Why an Object Database and not a Relational Database ?


Why an Object Database and not a Relational Database ?

Many recently deployed ODBMS (Object Database Management System) developed applications involve over a gigabyte of data and hundreds of users. Financial institutions are a good measuring factor when judging the applicability and usability of new software methodologies. Financial institutions have the funds to invest into the learning curve required for the implementation of new technologies. Look at the New York Times Help Wanted classifieds section. NYC is looking for Java and C++ people. There is also some movement towards object databases in this region. Java and C++ are much more easily mapped to object rather than relational databases since Java and C++ are object application development environments. Therefore it appears that object databases are being utilised for larger and more demanding implementations. This shows that object databases are more capable and more scaleable. Object databases are more scaleable since they are more able to handle much larger quantities of data. Object database technology is now becoming a serious factor in development. The mid to late 1990's has seen many significant applications implemented successfully using object databases.

Note that a database of over a gigabyte of data is a very large database. A relational database with this amount of data can be very complex and probably has to be distributed over multiple servers. This should be an indicator showing that relational database technology can not cope with large amounts of data efficiently. Perhaps ?

The internet is set to expand from around 40 million to over 225 million users over the next three years. And those are internet surfers, not including email only users, and those are the internet surfers in the United States alone !

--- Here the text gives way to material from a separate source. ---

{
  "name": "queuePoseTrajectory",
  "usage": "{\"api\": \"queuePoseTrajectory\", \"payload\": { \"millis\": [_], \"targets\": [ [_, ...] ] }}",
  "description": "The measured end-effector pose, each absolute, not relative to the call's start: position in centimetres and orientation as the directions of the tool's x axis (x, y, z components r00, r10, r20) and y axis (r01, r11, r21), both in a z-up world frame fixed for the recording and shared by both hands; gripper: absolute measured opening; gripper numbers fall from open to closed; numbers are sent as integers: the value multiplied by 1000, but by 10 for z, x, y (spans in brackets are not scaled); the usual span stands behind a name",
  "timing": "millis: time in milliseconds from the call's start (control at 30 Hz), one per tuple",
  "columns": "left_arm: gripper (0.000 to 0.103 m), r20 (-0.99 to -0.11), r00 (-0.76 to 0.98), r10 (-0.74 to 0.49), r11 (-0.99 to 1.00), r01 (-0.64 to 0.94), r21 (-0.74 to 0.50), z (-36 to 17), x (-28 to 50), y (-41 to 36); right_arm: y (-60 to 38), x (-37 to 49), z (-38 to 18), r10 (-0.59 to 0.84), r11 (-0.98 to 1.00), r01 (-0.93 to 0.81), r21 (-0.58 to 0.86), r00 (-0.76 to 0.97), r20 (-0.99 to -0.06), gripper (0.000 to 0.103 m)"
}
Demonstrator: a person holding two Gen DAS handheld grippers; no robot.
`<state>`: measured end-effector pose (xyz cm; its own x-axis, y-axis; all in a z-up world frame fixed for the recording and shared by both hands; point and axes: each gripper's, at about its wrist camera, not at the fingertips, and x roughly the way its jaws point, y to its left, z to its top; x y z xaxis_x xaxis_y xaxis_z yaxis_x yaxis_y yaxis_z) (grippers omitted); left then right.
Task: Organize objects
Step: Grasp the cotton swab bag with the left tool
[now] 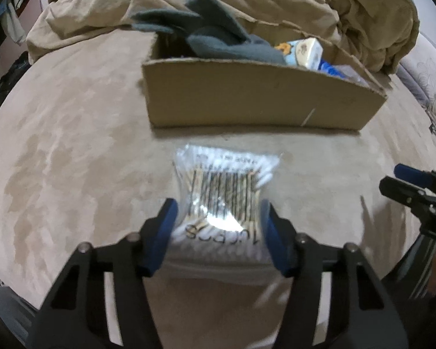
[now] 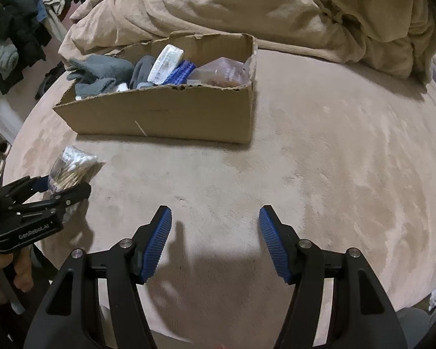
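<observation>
My left gripper (image 1: 218, 212) is shut on a clear plastic bag of cotton swabs (image 1: 225, 186), held just above the beige bed surface, in front of an open cardboard box (image 1: 255, 99). The box holds grey socks (image 1: 218, 37), a white packet (image 1: 305, 51) and blue items. In the right wrist view the bag of cotton swabs (image 2: 71, 167) sits in the left gripper (image 2: 58, 187) at the left, and the box (image 2: 171, 113) lies ahead. My right gripper (image 2: 215, 218) is open and empty above the bed surface.
A rumpled tan duvet (image 2: 305, 8) is piled behind the box. Dark clothes (image 2: 23, 29) hang at the far left. The bed edge curves around the left and right sides. The right gripper shows at the right edge of the left wrist view (image 1: 415, 192).
</observation>
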<state>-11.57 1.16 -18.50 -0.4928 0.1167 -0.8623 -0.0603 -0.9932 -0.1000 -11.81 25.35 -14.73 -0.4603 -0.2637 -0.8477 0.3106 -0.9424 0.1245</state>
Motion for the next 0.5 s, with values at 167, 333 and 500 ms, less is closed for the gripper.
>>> {"api": "queuePoseTrajectory", "payload": {
  "millis": [167, 333, 500],
  "targets": [
    [56, -846, -517, 129, -992, -66, -111, -169, -101, 15, 257, -111, -136, -271, -942, 309, 129, -476, -837, 66],
    [56, -830, -537, 153, -988, -88, -125, -140, -87, 21, 260, -103, -119, -273, -942, 310, 127, -492, -827, 66],
    [56, -791, -587, 172, -985, -127, -120, -100, -72, 33, 264, -89, -89, -293, -941, 306, 144, -525, -799, 66]
  ]
}}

How much efficiency and scaleability in terms of database storage size is currently installed relational database technology going to provide to this exponential increase in web usage ? The simple fact is, an object database is more efficient and more compact than a relational database, as long as developers do not try to impose a relational approach onto an object database. This will happen. It is all part of the learning curve. The introduction of new technology is always a painful process, particulary for the personnel undergoing change. New technology is usually executed when desperately required due to costing requirements. And it is always financially expedient to rely and get the most use out of old and trusted technologies.

Oracle is supposed to be capable of this form of scaleability. I have also heard Oracle DBA's state that Oracle 8i is an object database. A relational database can not by magic become a relational database. Oracle would have to be completely rewritten, a monumental task when other companies are already at the point of having industrial strength production object databases boxed, wrapped and generally available with all the front-end tools and bells and whistles.

Oracle 8i being an object database is probably a physical and logical impossibility since the internal structure and basic methodologies of theory between relational and object database technology are completely different. Note that Oracle is not an object database. Oracle is an object-relational database. An object-relational database is a relational database which has some object features included. In my experience I have not come across a single Oracle installation which actually uses these newly included object features.

The intention here is not to denegrate Oracle, or any other relational database. There are probably more Oracle installations worldwide than all other relational databases put together. If so many people and companies use Oracle then Oracle must be the best and most versatile relational database product available. Many DBA's would disagree, myself once included but from the point of view of management, Oracle personnel with appropriate skills are available, at a price of course, but available. Oracle has been tremendously successful in marketing its product and servicing its clientele. However, are the relational database vendors perhaps igoring object database technology as network and hierarchical database vendors ignored the advent and possible ascent of relational database technology in the mid-1970's and early 1980's ? Are relational database vendors ignoring object database technology at their peril ? Are not the relational database vendors the best placed organisations to be capable of development of new object database technology ? Some vendors have done so already. Computer Associates, owner and marketer of the Ingres/OpenIngres relational database, have a production object database called Jasmine. To me Jasmine looks like quite a seriously hot piece of software. The core of Jasmine, the object database itself, is an object developers dream come true ! The biggest problem is the change in approach from relational to object. Most developers are not aware that an object database is much more than an a database repository. An object database is also in itself, a processor; much like relational database stored and database procedures. Object database methods are far more powerful than stored or database procedures for two reasons. Firstly, there is no restriction to SQL commands only and secondly, methods are attached to objects and can thus operate on much smaller amounts of data since methods specialise. In a relational database stored or database procedure SQL commands apply to tables in the respect that even an SQL where clause still has to reference its initial point of reference within a whole table.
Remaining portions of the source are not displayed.